QeRL: Training 32B Models on Single H100 vs Three GPUs, Beating LoRA in Accuracy

QeRL rainforcement learning quantization training speedup

QeRL is a framework for training language models using reinforcement learning that simultaneously reduces GPU requirements and surpasses traditional LoRA and QLoRA methods in accuracy. On the Qwen2.5-7B-Instruct model, QeRL achieves 90.8% accuracy on the GSM8K mathematical benchmark versus 88.1% for 16-bit LoRA and 85.0% for QLoRA, while being 1.5-2× faster. For the first time, it has become possible to train a 32-billion parameter model with reinforcement learning on a single H100 GPU, instead of the 2-3 GPUs required by standard approaches.

Quantization noise, traditionally considered a drawback, improves the model’s ability to find more effective problem-solving strategies in the RL context. This explains why quantized models show not only comparable but superior accuracy compared to full-precision counterparts. QeRL combines NVFP4 quantization with Low-Rank Adaptation (LoRA), accelerating the critical rollout phase and reducing memory consumption by 50-60%.

QeRL performance on Qwen2.5-7B-Instruct model
QeRL performance on Qwen2.5-7B-Instruct: the framework achieves 1.7× rollout speedup, 1.2× end-to-end training acceleration, and surpasses vanilla LoRA (88.1%) and QLoRA (85.0%) in accuracy on mathematical benchmarks GSM8K (90.8%) and MATH 500 (77.4%)

Comparison with LoRA and QLoRA

The rollout phase (sample generation) is the stage of reinforcement learning when the model creates multiple answer variants for each input query. For example, the model receives a mathematical problem and must generate 8-16 different solutions, each up to several thousand tokens long. This phase takes up most of the training time.

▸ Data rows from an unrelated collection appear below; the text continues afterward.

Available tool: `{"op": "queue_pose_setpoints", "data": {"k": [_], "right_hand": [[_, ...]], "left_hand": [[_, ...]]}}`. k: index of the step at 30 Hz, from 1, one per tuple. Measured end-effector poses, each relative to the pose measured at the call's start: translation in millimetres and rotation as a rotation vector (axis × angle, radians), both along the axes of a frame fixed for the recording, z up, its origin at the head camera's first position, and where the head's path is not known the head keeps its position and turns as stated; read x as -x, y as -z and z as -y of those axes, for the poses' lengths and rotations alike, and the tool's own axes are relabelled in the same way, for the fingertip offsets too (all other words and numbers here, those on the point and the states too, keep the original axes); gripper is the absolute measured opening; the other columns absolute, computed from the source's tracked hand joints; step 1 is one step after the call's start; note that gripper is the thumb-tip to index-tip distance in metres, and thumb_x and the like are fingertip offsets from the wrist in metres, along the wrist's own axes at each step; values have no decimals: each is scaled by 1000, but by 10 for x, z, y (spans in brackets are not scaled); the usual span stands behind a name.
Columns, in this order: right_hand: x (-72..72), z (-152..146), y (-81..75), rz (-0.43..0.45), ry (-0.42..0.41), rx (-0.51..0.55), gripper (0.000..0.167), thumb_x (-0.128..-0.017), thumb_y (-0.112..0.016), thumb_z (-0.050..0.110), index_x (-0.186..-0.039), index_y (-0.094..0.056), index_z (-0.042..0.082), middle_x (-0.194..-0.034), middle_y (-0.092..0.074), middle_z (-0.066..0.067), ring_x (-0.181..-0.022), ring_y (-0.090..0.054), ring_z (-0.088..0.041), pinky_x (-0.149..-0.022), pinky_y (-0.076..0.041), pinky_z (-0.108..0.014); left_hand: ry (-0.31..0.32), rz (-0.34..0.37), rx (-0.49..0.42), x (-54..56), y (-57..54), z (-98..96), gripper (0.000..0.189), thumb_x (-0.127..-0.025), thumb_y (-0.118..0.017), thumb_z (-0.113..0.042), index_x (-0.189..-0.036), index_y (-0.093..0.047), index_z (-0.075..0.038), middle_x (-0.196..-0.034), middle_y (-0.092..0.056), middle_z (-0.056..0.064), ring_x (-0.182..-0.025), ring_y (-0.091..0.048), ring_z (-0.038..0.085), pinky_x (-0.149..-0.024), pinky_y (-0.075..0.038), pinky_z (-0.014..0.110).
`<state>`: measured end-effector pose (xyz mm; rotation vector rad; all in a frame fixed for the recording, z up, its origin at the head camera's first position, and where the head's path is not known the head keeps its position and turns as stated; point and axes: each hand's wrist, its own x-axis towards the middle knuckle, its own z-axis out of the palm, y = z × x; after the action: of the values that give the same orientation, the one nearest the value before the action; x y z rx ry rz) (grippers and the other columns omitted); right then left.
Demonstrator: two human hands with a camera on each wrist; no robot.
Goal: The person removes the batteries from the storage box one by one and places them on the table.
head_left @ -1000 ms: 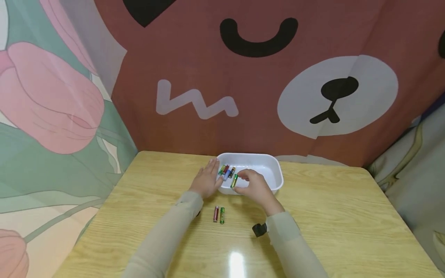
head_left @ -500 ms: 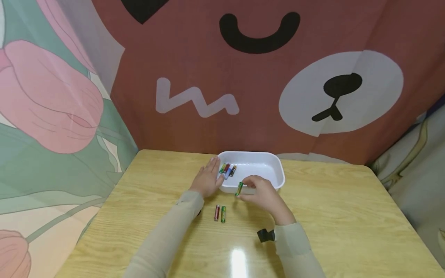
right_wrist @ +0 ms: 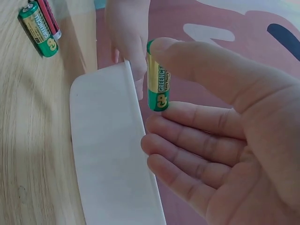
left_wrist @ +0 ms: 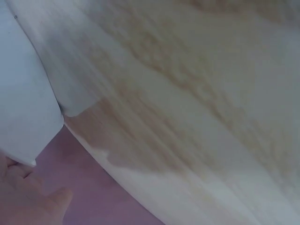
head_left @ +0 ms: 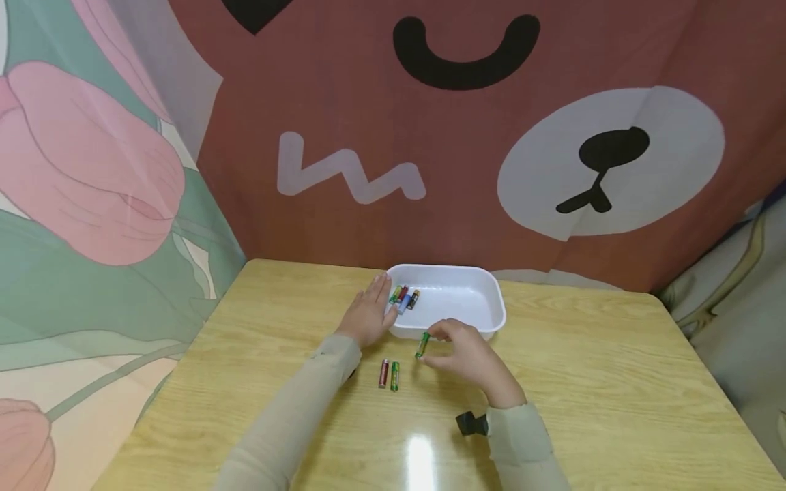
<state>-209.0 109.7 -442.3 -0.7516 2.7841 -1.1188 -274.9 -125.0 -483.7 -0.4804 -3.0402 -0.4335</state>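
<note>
On the wooden counter (head_left: 589,382), nearest, a red battery (head_left: 383,374) and a green battery (head_left: 395,376) lie side by side. Beyond them, rightward, the person's right grip (head_left: 468,351) pinches a green-and-gold battery (head_left: 422,345) by its ends between thumb and index finger, just nearer than a white tray (head_left: 475,300); only the right wrist view makes its GP lettering readable. The left grip (head_left: 366,317), fingers straight, rests at the tray's left end. Four batteries (head_left: 404,304) lie inside there, visible only in the head view.
</note>
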Motion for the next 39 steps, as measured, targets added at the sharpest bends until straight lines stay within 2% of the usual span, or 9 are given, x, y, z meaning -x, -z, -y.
{"op": "queue_pose_setpoints", "data": {"k": [9, 15, 20, 25, 28, 39], "right_hand": [[15, -1, 65, 12, -104, 2, 41, -81, -87, 24, -113, -70, 4, -112, -70, -13, -105, -65, -32, -95, -54, -49], [20, 49, 133, 51, -168, -29, 38, -81, -86, 24, -112, -71, 8, -109, -70, -3, -101, -64, -24, -92, -55, -44], [27, 80, 183, 48, -183, -47, 39, -80, -87, 23, -112, -71, 7, -107, -71, -2, -100, -65, -24, -91, -55, -43], [50, 131, 219, 21, -216, -89, 40, -80, -86, 24, -112, -70, 5, -107, -71, -7, -100, -65, -24, -93, -55, -43], [63, 150, 237, 34, -209, -108, 39, -81, -86, 23, -112, -70, 5, -106, -70, -6, -100, -64, -22, -94, -55, -43], [59, 188, 326, 63, -231, -133, 41, -79, -88, 21, -111, -71, 3, -107, -69, -4, -102, -63, -21, -97, -53, -44]], "left_hand": [[-5, 4, 16, 23, 5, -20, 70, -108, -39, -40, -162, -11, -5, -170, -11, 10, -156, -7, 25, -124, -18, 51], [-10, 1, 23, 3, -3, -8, 71, -108, -39, -41, -162, -11, -5, -170, -12, 10, -156, -7, 24, -124, -19, 51], [11, -11, 23, 1, -23, -25, 71, -107, -39, -41, -162, -14, -3, -169, -14, 11, -156, -10, 27, -124, -19, 53], [-1, -12, 49, 19, -35, -17, 71, -107, -37, -42, -162, -12, -4, -170, -11, 10, -156, -11, 28, -124, -19, 52], [-5, -25, 44, 34, -36, -17, 71, -107, -38, -43, -162, -13, -5, -170, -12, 9, -156, -10, 27, -124, -19, 53], [-9, -19, 35, 32, 18, -9, 71, -107, -38, -44, -162, -13, -5, -169, -13, 9, -156, -10, 27, -124, -20, 53]]}}
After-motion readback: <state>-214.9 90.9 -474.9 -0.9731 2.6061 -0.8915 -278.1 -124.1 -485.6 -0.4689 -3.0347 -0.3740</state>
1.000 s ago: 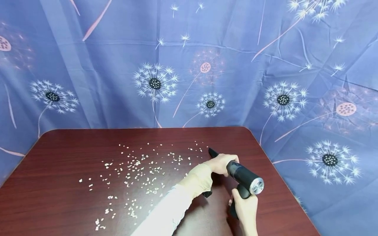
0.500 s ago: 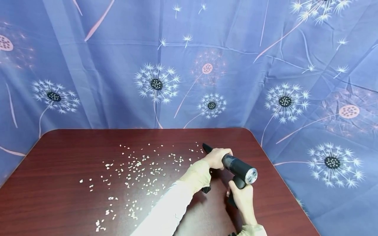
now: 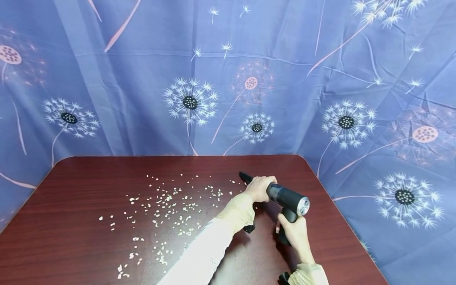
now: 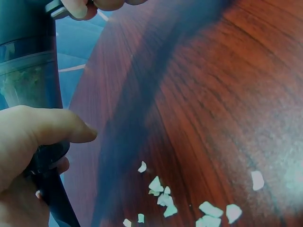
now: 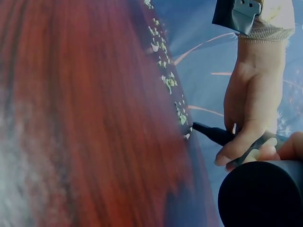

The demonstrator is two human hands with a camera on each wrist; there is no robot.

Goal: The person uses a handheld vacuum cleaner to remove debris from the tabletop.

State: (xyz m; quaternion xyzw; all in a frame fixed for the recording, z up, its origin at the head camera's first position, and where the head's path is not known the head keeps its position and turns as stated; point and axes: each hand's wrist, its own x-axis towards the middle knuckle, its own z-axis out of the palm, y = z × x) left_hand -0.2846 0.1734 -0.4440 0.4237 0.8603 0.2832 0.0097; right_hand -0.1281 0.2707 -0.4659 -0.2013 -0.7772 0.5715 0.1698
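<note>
A black handheld vacuum cleaner (image 3: pixel 290 198) is held over the right part of the table, its narrow nozzle (image 3: pixel 245 177) pointing to the far left, close to scattered white bits (image 3: pixel 167 202). My left hand (image 3: pixel 259 189) grips its front where the nozzle joins the body; in the left wrist view the thumb (image 4: pixel 71 126) lies across it. Pale bits show inside the clear dust cup (image 4: pixel 28 82). My right hand (image 3: pixel 295 231) holds the handle (image 3: pixel 285 233) below the silver-ended body. In the right wrist view the nozzle tip (image 5: pixel 196 126) is beside several bits.
The dark red wooden table (image 3: pixel 107 170) has more bits strewn over its middle and left. A blue dandelion-print cloth (image 3: pixel 142 79) hangs behind it and along its sides. Black wrist mounts sit on the left wrist (image 3: pixel 249 228) and right wrist (image 3: pixel 284 278).
Both hands have moved the vacuum cleaner left and a little away from me. Its nozzle tip has shifted toward the bits, and fewer bits show near the tip.
</note>
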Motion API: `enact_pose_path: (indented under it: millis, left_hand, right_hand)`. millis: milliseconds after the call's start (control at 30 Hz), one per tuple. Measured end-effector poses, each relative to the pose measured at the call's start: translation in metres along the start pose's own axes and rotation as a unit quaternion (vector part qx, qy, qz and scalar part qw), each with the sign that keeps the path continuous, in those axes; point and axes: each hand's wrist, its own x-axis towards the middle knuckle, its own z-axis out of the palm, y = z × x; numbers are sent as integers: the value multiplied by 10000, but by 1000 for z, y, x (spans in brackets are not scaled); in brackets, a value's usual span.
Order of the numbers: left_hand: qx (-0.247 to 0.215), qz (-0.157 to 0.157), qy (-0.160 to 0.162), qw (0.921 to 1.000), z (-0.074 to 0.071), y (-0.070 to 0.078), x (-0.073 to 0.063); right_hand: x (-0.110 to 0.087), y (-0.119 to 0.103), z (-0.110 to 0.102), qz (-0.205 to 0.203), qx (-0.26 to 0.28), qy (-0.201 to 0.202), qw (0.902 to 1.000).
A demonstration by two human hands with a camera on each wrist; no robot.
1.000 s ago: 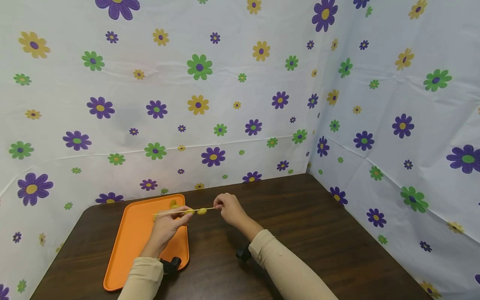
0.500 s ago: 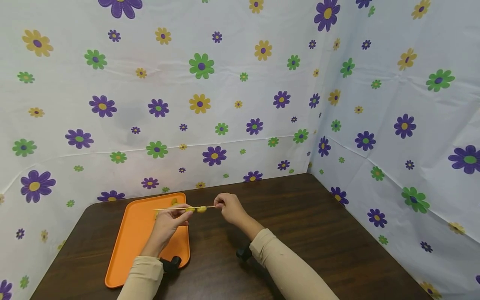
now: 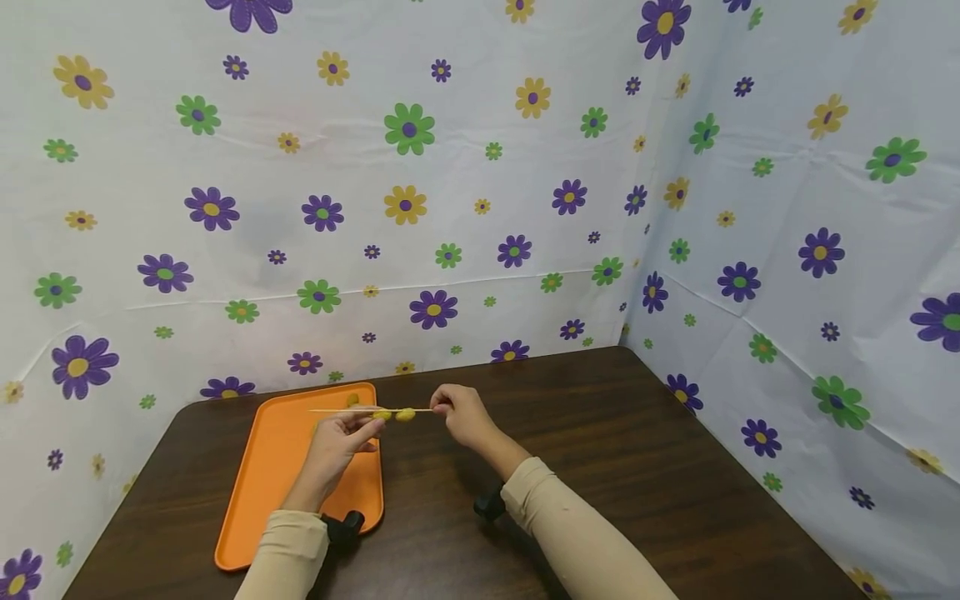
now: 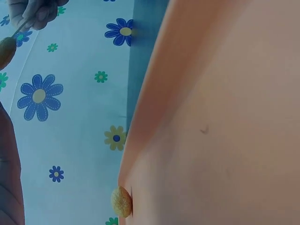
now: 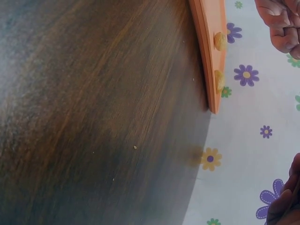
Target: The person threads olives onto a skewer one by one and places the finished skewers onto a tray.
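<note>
A thin wooden skewer (image 3: 422,410) is held level above the table and the tray's far right corner. My right hand (image 3: 468,417) pinches its right end. My left hand (image 3: 333,446) pinches a yellow oval piece (image 3: 383,414) between thumb and fingers, with the skewer's free end reaching left past the knuckles. Just right of those fingertips, a second yellow oval piece (image 3: 405,414) sits on the skewer. The left wrist view shows a rough-surfaced oval piece (image 4: 6,52) on the stick near the right hand (image 4: 35,11).
An orange tray (image 3: 262,458) lies on the dark wooden table (image 3: 585,458), on its left side. Loose oval pieces (image 5: 220,41) rest near its far edge, partly behind the left hand. Small crumbs (image 5: 135,147) dot the wood. A flowered sheet (image 3: 450,167) hangs behind the table.
The skewer's left end has risen slightly, so it is now about level. Both hands keep their grips and nearly their places, while the head view shifts a little.
</note>
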Motion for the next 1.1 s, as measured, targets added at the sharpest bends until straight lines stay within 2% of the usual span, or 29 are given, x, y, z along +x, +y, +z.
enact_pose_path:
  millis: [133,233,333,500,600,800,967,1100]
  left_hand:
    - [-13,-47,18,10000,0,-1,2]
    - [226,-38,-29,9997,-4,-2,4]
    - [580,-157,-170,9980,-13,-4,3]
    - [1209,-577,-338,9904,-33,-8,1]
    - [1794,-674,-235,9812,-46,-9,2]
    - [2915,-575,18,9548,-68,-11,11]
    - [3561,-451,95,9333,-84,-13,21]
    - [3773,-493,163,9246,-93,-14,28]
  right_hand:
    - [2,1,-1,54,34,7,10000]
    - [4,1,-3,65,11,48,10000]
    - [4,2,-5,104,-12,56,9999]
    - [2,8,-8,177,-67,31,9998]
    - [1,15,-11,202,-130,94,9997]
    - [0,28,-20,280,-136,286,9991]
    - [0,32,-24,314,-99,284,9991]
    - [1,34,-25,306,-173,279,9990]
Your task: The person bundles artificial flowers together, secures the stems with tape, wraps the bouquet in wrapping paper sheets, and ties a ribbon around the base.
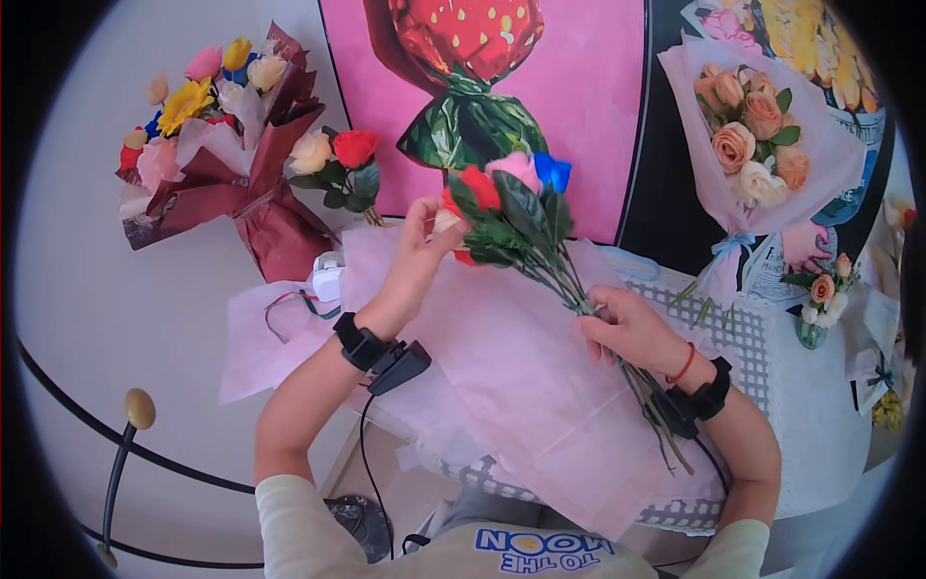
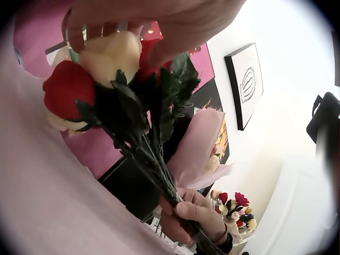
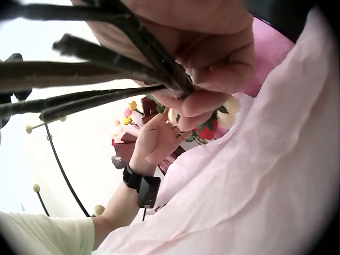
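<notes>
My right hand (image 1: pixel 632 328) grips a bunch of artificial roses by the green stems (image 1: pixel 569 280), its fingers curled round them. The stem ends stick out below that hand, over the right forearm. At the flower heads, my left hand (image 1: pixel 415 251) holds a cream rose (image 2: pixel 114 56) between fingers and thumb. One red rose (image 2: pixel 69 90) sits beside the cream one, and another is partly hidden by the thumb. A pink rose (image 1: pixel 516 169) and a blue rose (image 1: pixel 553 172) stand at the far side of the bunch. Dark green leaves (image 1: pixel 521 212) surround the blooms.
Pale pink wrapping paper (image 1: pixel 521 386) covers much of the table under the bunch. A maroon-wrapped bouquet (image 1: pixel 280 222) stands at left, near loose roses (image 1: pixel 338 154). At right are a pink-wrapped bouquet (image 1: pixel 757 145) and a small glass vase (image 1: pixel 810 333). A candy painting (image 1: pixel 588 96) leans behind.
</notes>
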The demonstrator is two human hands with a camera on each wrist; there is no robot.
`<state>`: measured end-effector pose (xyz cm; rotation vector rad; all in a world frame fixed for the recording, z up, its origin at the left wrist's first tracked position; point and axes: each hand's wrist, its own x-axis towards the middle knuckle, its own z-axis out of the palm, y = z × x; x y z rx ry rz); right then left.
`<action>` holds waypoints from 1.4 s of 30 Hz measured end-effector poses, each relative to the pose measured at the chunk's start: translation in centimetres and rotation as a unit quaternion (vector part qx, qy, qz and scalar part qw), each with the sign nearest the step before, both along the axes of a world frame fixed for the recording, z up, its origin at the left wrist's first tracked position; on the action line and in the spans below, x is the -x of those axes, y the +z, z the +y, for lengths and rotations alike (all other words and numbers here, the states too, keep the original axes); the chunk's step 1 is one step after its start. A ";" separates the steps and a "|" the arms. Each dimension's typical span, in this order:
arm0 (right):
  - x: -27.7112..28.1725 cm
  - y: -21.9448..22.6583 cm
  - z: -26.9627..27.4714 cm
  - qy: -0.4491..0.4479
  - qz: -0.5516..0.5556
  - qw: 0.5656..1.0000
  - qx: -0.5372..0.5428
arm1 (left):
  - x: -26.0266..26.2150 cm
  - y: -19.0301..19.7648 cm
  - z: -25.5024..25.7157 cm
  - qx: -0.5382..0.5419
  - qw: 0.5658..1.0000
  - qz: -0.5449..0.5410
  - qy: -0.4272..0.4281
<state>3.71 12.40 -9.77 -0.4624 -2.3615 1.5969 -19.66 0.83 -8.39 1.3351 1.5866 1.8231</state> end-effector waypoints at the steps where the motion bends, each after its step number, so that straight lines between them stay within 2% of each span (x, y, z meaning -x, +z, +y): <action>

LoRA (Low-Rank Adaptation) reduces the number of trainable parameters through decomposition W + ΔW = W + BA, where only low-rank matrices A and B are updated instead of the full weight matrix. This accelerates the gradient update stage but creates the main problem—slow sample generation. The model still operates in 16-bit precision, requiring full GPU memory for inference.

QLoRA attempts to solve the memory problem by integrating LoRA with 4-bit NF4 quantization. However, the approach creates a new problem: NF4 requires unpacking values through a lookup table before each matrix multiplication, which slows down generation by 1.5–2×. The paradox is that memory savings come at the cost of increased training time.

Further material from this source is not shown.